**YOUR INSTRUCTIONS**
Scan the lines below for the word "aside". Copy each line you find it in.

Stored items from a collection:
* * *
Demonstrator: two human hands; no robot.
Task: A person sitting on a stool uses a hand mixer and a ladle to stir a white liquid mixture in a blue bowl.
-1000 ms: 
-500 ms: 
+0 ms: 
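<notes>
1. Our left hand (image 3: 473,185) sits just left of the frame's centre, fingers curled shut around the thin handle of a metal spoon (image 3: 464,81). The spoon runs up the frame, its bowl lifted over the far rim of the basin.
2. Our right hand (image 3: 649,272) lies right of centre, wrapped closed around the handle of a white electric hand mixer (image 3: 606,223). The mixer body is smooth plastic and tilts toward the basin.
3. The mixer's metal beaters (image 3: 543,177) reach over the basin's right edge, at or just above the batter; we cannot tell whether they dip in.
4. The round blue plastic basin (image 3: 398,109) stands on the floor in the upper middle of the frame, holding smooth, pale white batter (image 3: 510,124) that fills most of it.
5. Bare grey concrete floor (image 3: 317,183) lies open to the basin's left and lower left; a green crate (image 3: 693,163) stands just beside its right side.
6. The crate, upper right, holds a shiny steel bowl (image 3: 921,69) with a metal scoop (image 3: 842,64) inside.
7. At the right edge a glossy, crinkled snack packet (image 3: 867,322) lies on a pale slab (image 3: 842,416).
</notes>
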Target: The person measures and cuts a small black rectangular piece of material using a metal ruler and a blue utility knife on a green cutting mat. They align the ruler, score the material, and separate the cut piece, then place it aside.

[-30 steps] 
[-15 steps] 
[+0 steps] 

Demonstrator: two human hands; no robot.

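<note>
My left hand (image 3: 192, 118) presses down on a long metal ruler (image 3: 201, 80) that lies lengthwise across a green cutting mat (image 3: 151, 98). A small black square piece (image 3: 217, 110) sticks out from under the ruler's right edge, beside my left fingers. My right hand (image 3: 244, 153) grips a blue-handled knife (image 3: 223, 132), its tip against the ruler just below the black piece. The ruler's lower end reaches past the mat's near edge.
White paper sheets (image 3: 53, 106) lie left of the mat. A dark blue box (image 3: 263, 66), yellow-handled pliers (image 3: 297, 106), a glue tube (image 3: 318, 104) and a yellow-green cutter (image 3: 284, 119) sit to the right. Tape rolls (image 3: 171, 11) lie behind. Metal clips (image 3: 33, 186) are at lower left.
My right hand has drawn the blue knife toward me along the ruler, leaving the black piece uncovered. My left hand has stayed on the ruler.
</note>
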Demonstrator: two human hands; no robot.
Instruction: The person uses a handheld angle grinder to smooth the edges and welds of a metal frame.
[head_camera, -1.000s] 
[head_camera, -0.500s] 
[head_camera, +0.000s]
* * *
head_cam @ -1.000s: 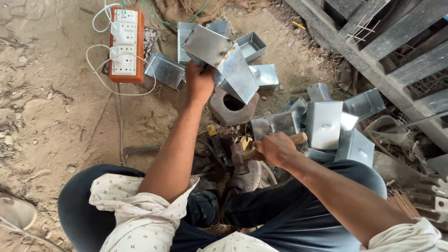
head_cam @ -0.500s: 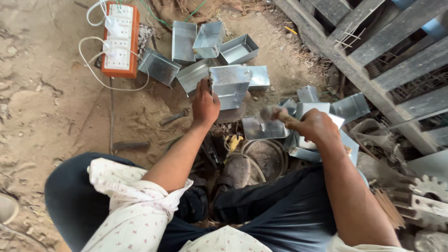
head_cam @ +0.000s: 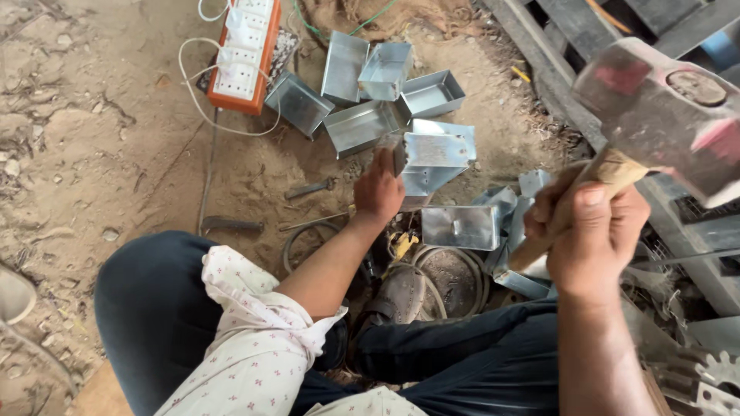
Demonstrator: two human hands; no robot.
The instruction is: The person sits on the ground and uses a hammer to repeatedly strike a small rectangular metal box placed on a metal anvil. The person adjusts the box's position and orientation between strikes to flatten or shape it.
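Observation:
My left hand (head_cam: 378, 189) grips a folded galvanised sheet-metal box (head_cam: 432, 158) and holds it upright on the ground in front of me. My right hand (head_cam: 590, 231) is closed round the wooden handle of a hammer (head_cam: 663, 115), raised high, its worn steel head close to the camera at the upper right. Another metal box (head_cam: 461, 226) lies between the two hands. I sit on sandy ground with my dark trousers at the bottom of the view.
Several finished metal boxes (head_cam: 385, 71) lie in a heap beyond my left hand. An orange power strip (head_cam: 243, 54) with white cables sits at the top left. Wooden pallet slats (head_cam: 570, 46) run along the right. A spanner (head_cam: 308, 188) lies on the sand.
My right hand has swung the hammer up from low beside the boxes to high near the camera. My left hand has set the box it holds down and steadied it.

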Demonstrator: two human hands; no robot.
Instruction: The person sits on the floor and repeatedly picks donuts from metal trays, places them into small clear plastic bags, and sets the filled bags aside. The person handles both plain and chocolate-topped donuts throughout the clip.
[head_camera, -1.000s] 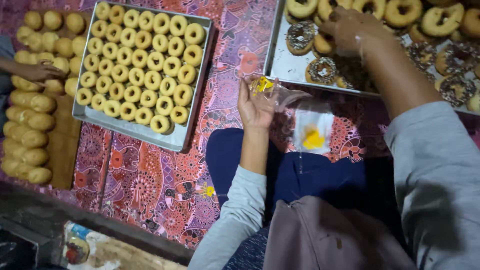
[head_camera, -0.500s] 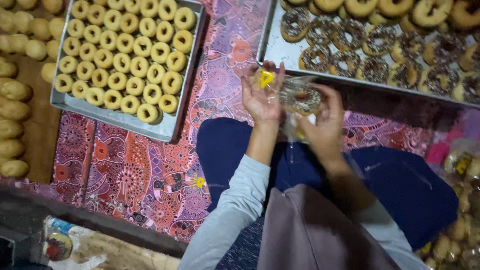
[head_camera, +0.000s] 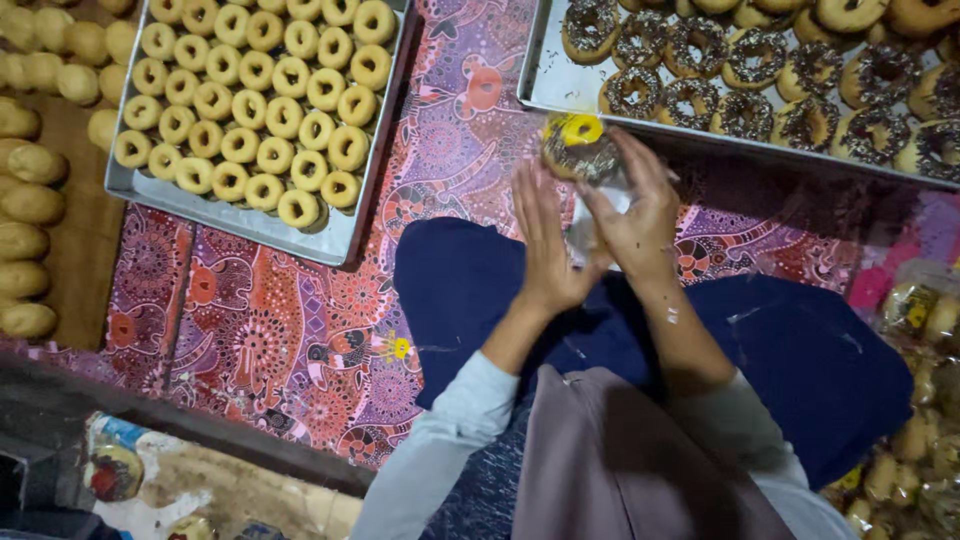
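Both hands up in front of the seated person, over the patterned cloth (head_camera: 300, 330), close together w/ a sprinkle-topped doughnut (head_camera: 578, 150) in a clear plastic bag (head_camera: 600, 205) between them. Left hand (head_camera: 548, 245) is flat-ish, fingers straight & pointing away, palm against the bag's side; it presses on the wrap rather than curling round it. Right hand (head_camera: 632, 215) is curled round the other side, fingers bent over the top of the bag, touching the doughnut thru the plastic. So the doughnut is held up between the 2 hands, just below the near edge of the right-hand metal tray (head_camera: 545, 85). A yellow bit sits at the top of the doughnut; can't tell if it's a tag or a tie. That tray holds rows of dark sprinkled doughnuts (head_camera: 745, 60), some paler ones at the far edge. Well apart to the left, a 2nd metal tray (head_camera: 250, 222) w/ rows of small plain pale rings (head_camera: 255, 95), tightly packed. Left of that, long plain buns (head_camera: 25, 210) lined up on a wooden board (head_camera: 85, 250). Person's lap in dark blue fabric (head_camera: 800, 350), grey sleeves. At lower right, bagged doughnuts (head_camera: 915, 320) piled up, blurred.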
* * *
**SOLUTION TO THIS PROBLEM**
Target: The person measures and cuts a small black rectangular piece of material using a metal ruler and a blue utility knife on a green cutting mat. They align the ruler, score the material, and separate the cut piece, then place it aside.
Instruction: The person sits on the floor and repeatedly picks donuts from metal trays, places them into small clear plastic bags, and sets the filled bags aside. The person handles both plain and chocolate-topped donuts throughout the clip.

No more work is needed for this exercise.